In the course of deciding these and other questions, Judge Kapindu examined the circumstances of Msukwa’s arrest at the hospital where he was to be admitted, suffering from hypertension and blood pressure that urgently needed to be controlled.

Msukwa, responsible for lands, housing and urban development at the time of his arrest, was being wheeled into the hospital when they were stopped by two officers of the ACB who introduced themselves and then informed Msukwa that he was being arrested for the corrupt use of his office. The ACB officer then handcuffed Msukwa, and he was wheeled into the hospital.

Chained

After protests from staff who said they could not monitor his vital signs unless his hands were free, the handcuff was removed from one hand and then ‘chained to a drip stand’.

In his decision on this part of the judicial review process, Judge Kapindu said there was no law making a hospital a ‘place of privilege’ in relation to arrests and that if a patient has to be arrested at a medical facility, each case had to be decided on its own facts to establish whether the arrest was lawful and fair.
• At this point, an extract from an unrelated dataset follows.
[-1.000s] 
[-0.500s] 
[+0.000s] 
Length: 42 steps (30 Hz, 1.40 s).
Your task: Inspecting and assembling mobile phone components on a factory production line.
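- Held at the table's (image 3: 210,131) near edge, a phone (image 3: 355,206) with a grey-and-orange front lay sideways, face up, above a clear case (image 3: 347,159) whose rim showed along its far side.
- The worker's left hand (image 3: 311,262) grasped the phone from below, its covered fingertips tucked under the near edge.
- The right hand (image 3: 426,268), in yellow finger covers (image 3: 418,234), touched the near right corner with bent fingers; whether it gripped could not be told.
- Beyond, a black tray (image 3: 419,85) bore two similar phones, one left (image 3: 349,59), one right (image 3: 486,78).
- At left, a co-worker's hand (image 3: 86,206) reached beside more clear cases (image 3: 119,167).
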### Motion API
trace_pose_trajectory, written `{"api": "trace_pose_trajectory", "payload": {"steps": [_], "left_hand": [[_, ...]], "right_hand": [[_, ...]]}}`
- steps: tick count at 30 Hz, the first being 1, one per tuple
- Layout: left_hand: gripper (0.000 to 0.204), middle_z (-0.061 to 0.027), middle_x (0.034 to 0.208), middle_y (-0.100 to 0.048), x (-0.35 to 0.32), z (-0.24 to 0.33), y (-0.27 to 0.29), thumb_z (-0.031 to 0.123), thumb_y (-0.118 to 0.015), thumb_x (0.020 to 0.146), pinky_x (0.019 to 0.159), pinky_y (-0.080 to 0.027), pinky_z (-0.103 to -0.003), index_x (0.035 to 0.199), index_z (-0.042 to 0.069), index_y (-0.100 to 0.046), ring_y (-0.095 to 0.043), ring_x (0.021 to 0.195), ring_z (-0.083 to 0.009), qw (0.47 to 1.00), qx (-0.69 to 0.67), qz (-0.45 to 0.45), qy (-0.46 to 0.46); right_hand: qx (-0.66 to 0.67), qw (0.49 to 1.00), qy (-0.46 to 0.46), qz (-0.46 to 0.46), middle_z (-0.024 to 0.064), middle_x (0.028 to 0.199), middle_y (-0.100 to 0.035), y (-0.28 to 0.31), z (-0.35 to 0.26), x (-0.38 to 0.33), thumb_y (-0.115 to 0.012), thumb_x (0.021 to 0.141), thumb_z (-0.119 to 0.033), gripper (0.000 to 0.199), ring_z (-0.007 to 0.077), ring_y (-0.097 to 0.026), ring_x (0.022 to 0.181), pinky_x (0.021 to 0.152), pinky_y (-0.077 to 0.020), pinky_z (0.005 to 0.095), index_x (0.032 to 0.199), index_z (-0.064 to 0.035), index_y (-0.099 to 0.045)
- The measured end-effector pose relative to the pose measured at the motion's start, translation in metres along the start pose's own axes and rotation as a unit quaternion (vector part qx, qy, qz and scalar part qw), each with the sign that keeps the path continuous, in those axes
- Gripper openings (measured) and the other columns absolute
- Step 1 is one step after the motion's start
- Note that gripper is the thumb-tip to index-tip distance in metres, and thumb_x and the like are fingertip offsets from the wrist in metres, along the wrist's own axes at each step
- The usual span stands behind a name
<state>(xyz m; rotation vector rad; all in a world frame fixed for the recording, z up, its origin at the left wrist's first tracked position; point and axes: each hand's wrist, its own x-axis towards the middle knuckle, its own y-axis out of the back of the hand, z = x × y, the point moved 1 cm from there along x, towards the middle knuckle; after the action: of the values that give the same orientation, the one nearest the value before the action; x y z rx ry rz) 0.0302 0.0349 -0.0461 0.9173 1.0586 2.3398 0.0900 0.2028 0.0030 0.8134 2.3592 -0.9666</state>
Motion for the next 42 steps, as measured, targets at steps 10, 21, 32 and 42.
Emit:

There was no legal basis to fault the ACB for arresting Msukwa at the hospital.

However, there had been no need to use handcuffs on him or to tie his hand to a drip stand as he lay on a hospital bed receiving medical attention, because there was no discernible security or flight risk.

Degrading

That he was in fact handcuffed ‘amounted to inhuman and degrading treatment’ and, in the specific circumstances of the case, Msukwa’s constitutional rights were violated.

But the ‘improper use of handcuffs’ was no basis for invalidating the arrest, the court held.

The two accused had asked the court to find that because of the great risk of serious violation of their rights, both the investigations into their actions, and their prosecution, should be ‘permanently prohibited’. In response, the judge said he found the ‘whole idea’ of inviting the court to impose a permanent prohibition on an investigation by a law enforcement agency, ‘to be generally at odds with a democratic system which is based on justice and the rule of law, and … contrary to the general public interest.’

Irrelevant

The court’s analysis of the law further showed that the ACB did not act beyond its powers by cooperating with the National Crime Agency of the UK, without involving Malawi’s attorney general. Instead, the law suggests that ‘an enforcement agency such as the ACB can enter into formal or informal cooperation arrangements with such other agents or authorities outside Malawi.’

On the balance of probabilities, Msukwa and Nair had not shown that the head of the ACB took ‘irrelevant and extraneous considerations into account in arriving at her decision to investigate, arrest and prosecute’ the two of them, when she considered ‘information she had obtained under the Mutual Assistance in Criminal Matters Act’.

The upshot of the court’s findings was that the temporary stay of proceedings that had been granted to Msukwa and Nair in respect of their prosecution, was lifted and the case against them may now continue.

The allegation against Nair is that he had been giving bribes to politicians, while it is alleged that Msukwa was receiving bribes to allocate land to certain people.